Creating summary visualizations
fig, axes = plt.subplots(2, 2, figsize=(15, 12))
Age distribution
axes[0, 0].hist(df['Age'], bins=15, edgecolor='black', alpha=0.7, color='lightblue')
axes[0, 0].set_title('Age Distribution of Patients')
axes[0, 0].set_xlabel('Age (years)')
axes[0, 0].set_ylabel('Number of Patients')
Average Glucose by Department
dept_avg_glucose = df.groupby('Department')['Glucose'].mean().sort_values(ascending=False)
axes[0, 1].bar(dept_avg_glucose.index, dept_avg_glucose.values, color='salmon')
axes[0, 1].set_title('Average Glucose by Department')

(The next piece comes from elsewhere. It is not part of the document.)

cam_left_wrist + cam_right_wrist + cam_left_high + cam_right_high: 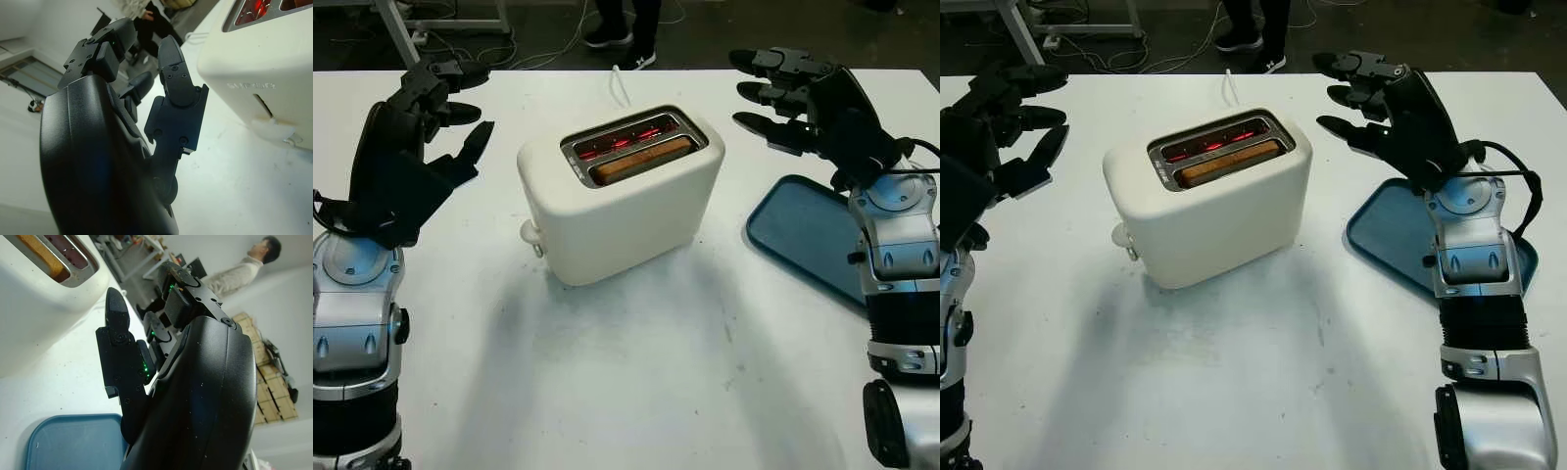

axes[0, 1].set_xlabel('Department')
axes[0, 1].set_ylabel('Glucose (mg/dL)')
axes[0, 1].tick_params(axis='x', rotation=45)
Years of Follow-up vs BMI
axes[1, 0].scatter(df['Years_Followup'], df['BMI'], alpha=0.6, color='green')
axes[1, 0].set_title('Years of Follow-up vs BMI')
axes[1, 0].set_xlabel('Years of Follow-up')
axes[1, 0].set_ylabel('BMI')
Diagnosis Composition (Pie Chart)
diag_counts = df['Diagnosis'].value_counts()
axes[1, 1].pie(diag_counts.values, labels=diag_counts.index, autopct='%1.1f%%', startangle=90)
axes[1, 1].set_title('Diagnosis Composition of Patients')
plt.tight_layout()
plt.show()
Key Takeaways
- Matplotlib is great for quick and customizable visualizations (histograms, box plots).
- Seaborn adds elegance and statistical strength with plots like KDE, violin, and regression plots.
- Visualizations are crucial for pattern recognition, data quality assessment, and research presentation.
- Use them to compare distributions, examine relationships, and summarize populations in any data.